Speaking at the Goldman Sachs Technology and Internet Conference in San Francisco on Tuesday, Greene said that companies selling software as a service (SaaS) are adopting Google's cloud because they know that Google isn't going to develop rival technology.
"We're their friend," Greene said, in response to a question from Goldman Sachs analyst Heather Bellini about how conversations change when Amazon enters a new market.
Google does offer some subscription software products in its G Suite line of productivity apps, alongside the Google Cloud Platform, which companies can use to host their applications. But Amazon causes much more consternation than Google in the software market, as it keeps introducing databases, analytics services and management tools that compete with companies relying on AWS for infrastructure.
Greene also said that Google is gaining business from retailers as Amazon continues to dominate e-commerce and now moves into more physical stores.
Earlier this month Google disclosed the size of its cloud business for the first time. Between G Suite and Google Cloud Platform, the company is now generating more than $1 billion in revenue per quarter, which still puts it well behind AWS and Microsoft Azure.

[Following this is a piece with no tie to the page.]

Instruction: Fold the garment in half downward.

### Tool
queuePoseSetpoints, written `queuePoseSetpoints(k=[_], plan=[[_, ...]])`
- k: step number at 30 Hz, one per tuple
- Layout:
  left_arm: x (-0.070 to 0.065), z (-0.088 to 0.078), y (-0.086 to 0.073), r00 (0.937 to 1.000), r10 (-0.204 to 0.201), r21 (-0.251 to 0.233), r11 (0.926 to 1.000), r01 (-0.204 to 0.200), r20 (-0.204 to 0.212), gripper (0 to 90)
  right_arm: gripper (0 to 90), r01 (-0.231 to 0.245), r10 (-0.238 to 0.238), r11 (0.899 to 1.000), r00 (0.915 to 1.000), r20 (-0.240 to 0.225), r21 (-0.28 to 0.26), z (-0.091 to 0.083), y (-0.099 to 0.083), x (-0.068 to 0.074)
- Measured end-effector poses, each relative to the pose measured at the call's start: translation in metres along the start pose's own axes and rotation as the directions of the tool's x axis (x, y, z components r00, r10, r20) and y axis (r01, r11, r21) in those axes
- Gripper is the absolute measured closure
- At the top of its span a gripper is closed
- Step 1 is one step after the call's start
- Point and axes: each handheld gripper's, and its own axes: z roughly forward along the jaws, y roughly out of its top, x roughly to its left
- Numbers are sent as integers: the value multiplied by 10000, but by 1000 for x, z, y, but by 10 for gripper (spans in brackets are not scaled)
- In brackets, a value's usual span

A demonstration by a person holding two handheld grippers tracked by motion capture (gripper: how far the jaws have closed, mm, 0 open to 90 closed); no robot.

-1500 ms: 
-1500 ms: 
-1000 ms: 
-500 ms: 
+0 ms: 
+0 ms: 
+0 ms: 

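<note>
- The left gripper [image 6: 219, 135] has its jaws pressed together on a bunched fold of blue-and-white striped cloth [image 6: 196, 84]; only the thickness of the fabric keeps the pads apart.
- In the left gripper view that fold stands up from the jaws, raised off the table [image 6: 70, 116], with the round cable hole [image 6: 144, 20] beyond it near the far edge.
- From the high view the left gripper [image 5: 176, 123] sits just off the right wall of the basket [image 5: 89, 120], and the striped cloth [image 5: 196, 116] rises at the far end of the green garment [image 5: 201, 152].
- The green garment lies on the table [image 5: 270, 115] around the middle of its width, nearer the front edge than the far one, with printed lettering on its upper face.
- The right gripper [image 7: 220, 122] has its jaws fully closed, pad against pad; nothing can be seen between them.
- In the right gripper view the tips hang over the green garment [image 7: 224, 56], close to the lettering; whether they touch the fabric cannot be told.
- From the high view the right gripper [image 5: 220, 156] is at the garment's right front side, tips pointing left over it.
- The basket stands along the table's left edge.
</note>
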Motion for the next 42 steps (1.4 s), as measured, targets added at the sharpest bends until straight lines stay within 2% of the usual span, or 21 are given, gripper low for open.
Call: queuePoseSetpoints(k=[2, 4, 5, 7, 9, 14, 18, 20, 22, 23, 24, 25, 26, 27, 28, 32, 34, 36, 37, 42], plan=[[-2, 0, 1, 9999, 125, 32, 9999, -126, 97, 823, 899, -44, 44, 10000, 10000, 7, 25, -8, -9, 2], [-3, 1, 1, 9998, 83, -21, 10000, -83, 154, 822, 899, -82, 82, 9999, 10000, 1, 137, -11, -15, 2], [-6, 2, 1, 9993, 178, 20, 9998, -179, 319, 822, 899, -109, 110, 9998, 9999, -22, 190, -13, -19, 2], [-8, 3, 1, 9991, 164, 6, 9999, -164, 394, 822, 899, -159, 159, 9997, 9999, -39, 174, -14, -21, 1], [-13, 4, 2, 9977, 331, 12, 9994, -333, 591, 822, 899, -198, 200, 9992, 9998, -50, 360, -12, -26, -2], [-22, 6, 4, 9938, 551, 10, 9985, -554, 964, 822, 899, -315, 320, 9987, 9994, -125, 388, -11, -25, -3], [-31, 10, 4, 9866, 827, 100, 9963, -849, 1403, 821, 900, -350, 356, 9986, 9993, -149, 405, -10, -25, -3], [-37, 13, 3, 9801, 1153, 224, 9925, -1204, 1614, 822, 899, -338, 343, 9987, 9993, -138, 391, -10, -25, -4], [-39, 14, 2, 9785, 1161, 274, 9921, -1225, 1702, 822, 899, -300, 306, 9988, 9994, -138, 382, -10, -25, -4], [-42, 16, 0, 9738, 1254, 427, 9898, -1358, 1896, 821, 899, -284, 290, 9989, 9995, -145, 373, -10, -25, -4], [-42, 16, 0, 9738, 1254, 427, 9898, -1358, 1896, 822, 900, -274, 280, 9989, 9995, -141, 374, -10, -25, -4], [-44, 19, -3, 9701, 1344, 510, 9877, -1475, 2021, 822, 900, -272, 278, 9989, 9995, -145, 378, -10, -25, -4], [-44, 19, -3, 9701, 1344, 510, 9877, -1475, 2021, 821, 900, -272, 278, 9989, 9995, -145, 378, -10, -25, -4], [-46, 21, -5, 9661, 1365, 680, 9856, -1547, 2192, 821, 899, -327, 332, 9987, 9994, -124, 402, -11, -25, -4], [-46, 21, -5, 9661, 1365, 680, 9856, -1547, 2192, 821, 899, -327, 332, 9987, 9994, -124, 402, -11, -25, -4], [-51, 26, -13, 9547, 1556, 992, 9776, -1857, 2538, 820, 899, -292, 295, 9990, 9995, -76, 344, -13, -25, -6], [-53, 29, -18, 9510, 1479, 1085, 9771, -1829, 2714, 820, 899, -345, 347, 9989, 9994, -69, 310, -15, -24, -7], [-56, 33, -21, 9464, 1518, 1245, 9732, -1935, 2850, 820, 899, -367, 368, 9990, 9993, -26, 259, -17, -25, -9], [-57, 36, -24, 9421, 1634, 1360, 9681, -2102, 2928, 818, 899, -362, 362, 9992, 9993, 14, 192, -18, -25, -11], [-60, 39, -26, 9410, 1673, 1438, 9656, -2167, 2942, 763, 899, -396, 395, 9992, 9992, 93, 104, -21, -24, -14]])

Here is Greene's response to Bellini's question:
I remember, shortly after I started at Google, I got invited to ... the Research Board, which is, you know, very high-end CIOs, and they, you know, all the questions -- and it was on my birthday, I remember it was very unpleasant -- and all the questions were, Google's going to compete with us. I mean, they thought we were going to become insurers. They thought we were going to do everything. and I was like, No we're not going to do that, we're pretty focused. And now nobody worries about that with Google, because Google's got -- you know, we're really clear about what we're doing and not doing. And now everybody is looking at Amazon and, like, that's why we got so many retailers right away, but now it's kind of going through the whole industry. People seem to not be worried about it. We're their friend, and they're a little concerned. And you know it also tends to be a good thing for us with the SaaS vendors, because we're not doing that.
Amazon still has plenty of sizable customers in those industries. Cloud software makers like Slack and Zendesk are clients as are retailers Brooks Brothers and Lululemon. Amazon did not immediately respond to a request for comment.